• _Assignment_: The required output is the lines below from the line containing "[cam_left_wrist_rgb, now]" to the line containing "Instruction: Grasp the", inclusive, retyped exactly. No other lines belong in it.

[Excerpts from a dataset]
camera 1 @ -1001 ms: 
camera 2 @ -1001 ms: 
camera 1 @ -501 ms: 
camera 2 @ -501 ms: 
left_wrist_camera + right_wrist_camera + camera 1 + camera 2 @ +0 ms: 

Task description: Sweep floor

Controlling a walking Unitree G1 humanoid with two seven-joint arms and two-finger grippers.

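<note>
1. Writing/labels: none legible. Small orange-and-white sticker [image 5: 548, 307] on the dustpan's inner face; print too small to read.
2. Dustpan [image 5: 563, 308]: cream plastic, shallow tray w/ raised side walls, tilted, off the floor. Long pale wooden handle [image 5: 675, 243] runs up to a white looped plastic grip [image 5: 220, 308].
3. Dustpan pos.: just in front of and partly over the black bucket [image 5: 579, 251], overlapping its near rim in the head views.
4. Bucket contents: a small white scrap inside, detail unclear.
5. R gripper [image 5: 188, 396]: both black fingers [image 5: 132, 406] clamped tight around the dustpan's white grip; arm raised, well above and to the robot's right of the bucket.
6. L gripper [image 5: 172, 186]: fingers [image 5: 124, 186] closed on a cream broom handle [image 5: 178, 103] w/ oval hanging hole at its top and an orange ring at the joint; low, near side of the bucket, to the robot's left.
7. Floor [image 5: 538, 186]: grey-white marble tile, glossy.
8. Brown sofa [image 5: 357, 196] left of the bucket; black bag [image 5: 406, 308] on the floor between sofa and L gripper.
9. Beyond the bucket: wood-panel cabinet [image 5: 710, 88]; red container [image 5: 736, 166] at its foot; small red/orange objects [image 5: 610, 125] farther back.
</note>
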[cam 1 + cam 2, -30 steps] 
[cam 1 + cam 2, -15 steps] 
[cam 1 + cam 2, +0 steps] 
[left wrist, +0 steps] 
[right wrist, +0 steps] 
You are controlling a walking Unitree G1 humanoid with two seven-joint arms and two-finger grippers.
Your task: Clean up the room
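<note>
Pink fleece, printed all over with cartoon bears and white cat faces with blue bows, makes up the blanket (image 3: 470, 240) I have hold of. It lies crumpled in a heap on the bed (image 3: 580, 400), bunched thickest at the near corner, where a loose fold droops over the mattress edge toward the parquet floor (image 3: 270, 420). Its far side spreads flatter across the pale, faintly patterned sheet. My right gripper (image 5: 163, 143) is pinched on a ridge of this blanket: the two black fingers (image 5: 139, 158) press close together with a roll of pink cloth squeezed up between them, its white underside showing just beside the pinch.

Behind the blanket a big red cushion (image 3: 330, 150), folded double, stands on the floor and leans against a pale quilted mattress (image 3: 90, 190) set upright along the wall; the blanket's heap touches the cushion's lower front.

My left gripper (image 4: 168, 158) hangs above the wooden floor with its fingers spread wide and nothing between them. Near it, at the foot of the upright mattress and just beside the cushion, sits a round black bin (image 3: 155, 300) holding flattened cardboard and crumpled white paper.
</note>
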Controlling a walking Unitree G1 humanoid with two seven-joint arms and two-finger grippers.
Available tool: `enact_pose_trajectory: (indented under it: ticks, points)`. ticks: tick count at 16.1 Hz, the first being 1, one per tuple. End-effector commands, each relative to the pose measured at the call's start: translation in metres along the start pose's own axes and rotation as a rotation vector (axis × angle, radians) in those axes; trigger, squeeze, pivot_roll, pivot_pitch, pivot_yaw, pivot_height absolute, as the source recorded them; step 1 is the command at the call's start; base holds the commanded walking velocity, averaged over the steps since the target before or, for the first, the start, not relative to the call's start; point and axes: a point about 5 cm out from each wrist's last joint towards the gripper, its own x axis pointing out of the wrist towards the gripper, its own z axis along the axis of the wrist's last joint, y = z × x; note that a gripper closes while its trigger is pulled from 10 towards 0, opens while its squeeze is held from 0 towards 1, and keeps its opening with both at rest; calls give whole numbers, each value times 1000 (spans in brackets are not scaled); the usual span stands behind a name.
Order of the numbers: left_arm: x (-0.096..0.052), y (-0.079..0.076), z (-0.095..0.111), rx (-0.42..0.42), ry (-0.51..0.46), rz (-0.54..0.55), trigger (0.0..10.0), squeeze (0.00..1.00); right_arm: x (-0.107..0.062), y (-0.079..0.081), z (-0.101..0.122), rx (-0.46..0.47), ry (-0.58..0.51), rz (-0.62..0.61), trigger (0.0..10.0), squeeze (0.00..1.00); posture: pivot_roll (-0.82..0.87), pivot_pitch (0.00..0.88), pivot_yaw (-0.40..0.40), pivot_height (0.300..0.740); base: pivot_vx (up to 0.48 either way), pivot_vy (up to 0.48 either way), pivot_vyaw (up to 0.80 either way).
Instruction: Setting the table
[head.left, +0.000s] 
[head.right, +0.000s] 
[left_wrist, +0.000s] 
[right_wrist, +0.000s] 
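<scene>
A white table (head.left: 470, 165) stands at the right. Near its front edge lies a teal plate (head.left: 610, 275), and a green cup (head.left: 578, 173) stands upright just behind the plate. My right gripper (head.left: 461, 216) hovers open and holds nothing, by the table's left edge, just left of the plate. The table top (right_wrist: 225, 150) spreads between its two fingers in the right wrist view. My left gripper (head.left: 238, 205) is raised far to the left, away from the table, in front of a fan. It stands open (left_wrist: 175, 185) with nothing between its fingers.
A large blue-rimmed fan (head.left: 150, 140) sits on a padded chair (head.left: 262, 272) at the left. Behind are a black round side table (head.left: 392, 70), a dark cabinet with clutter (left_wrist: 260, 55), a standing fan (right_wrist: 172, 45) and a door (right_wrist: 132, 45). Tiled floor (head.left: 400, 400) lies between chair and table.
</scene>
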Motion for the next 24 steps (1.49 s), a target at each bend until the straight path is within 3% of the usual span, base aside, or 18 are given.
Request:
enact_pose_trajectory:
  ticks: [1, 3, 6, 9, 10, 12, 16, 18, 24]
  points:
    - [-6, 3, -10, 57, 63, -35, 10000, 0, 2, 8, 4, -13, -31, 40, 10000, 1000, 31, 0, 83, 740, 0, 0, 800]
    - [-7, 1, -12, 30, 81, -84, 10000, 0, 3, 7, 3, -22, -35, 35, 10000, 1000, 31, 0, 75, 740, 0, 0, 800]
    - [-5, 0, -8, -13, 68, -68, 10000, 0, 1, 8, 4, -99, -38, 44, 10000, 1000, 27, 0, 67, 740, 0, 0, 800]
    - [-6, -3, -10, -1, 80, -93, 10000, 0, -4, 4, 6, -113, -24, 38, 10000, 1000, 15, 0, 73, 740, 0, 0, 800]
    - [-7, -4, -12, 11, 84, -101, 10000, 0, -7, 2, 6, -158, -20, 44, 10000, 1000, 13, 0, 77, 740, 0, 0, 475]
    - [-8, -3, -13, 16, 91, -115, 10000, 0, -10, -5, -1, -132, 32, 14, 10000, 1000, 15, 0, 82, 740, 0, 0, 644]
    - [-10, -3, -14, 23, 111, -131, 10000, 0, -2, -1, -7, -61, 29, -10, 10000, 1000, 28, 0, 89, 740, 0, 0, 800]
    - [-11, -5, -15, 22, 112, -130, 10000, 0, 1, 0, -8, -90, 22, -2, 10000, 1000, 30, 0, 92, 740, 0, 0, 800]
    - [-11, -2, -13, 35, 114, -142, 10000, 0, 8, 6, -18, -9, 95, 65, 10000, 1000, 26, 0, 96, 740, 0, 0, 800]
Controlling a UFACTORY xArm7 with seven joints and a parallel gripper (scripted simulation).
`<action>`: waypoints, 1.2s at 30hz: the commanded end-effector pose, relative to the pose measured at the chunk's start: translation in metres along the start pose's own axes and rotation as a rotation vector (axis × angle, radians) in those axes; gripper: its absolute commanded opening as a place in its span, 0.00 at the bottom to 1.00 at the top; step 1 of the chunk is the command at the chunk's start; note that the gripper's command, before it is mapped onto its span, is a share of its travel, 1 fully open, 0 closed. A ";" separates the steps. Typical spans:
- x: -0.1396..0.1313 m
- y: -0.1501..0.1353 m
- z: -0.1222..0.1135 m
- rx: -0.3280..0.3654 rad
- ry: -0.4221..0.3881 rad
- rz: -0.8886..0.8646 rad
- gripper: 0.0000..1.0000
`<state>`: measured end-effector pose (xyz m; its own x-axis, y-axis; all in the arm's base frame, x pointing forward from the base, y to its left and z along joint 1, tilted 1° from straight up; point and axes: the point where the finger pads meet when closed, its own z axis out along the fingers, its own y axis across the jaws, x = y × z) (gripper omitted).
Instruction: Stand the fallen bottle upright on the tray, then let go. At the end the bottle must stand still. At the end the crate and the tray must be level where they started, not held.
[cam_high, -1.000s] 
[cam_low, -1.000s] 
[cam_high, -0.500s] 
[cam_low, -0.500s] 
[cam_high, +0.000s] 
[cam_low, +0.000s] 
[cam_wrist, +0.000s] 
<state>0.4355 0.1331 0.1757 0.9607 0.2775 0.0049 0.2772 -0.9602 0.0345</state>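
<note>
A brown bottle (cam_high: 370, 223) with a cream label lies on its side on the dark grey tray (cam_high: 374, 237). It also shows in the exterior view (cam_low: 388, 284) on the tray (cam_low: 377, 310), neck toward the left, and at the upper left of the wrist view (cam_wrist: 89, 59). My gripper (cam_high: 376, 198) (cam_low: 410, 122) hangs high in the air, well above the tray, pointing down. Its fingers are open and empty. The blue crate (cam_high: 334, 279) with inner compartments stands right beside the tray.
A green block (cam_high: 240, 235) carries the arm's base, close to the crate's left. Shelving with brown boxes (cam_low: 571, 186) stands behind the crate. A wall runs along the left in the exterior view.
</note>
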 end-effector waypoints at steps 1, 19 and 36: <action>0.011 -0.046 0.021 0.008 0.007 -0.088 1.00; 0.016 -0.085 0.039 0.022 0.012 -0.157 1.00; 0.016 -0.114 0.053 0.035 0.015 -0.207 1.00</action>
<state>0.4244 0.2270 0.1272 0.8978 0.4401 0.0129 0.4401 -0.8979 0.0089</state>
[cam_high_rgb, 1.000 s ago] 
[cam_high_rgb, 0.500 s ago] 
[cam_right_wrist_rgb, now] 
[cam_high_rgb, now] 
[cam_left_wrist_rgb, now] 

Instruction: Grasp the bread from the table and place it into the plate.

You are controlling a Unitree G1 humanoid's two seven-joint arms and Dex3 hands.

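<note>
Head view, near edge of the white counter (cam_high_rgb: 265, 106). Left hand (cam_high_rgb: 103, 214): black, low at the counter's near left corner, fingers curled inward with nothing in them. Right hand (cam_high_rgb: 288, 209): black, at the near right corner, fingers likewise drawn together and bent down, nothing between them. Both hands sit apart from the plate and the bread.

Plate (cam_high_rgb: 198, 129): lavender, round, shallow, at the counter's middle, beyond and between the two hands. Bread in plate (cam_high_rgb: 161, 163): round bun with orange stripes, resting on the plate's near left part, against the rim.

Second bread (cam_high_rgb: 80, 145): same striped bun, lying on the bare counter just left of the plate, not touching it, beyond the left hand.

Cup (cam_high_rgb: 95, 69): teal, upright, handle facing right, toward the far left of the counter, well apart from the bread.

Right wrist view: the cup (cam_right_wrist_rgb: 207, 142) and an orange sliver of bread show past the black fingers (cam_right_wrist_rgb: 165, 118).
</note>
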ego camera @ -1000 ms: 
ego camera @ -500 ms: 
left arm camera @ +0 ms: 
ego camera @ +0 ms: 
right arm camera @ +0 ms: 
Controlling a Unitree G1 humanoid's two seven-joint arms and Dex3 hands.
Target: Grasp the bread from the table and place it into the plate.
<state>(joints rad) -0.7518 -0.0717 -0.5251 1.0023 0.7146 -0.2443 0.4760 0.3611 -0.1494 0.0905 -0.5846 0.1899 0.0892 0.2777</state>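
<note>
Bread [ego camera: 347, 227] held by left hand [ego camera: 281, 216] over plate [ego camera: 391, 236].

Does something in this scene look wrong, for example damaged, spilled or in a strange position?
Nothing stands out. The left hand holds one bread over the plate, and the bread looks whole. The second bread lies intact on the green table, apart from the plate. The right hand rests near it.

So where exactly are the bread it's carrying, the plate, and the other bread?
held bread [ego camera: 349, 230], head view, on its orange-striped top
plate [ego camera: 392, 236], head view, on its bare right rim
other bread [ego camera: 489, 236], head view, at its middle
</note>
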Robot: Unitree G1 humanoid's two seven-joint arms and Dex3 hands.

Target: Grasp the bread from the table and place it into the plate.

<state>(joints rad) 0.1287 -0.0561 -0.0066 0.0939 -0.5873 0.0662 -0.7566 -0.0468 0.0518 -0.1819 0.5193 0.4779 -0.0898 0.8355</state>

• _Response to this exercise_:
[cam_left_wrist_rgb, now] 

Instruction: Grasp the bread from the table and place it into the plate.

With that, the answer is complete.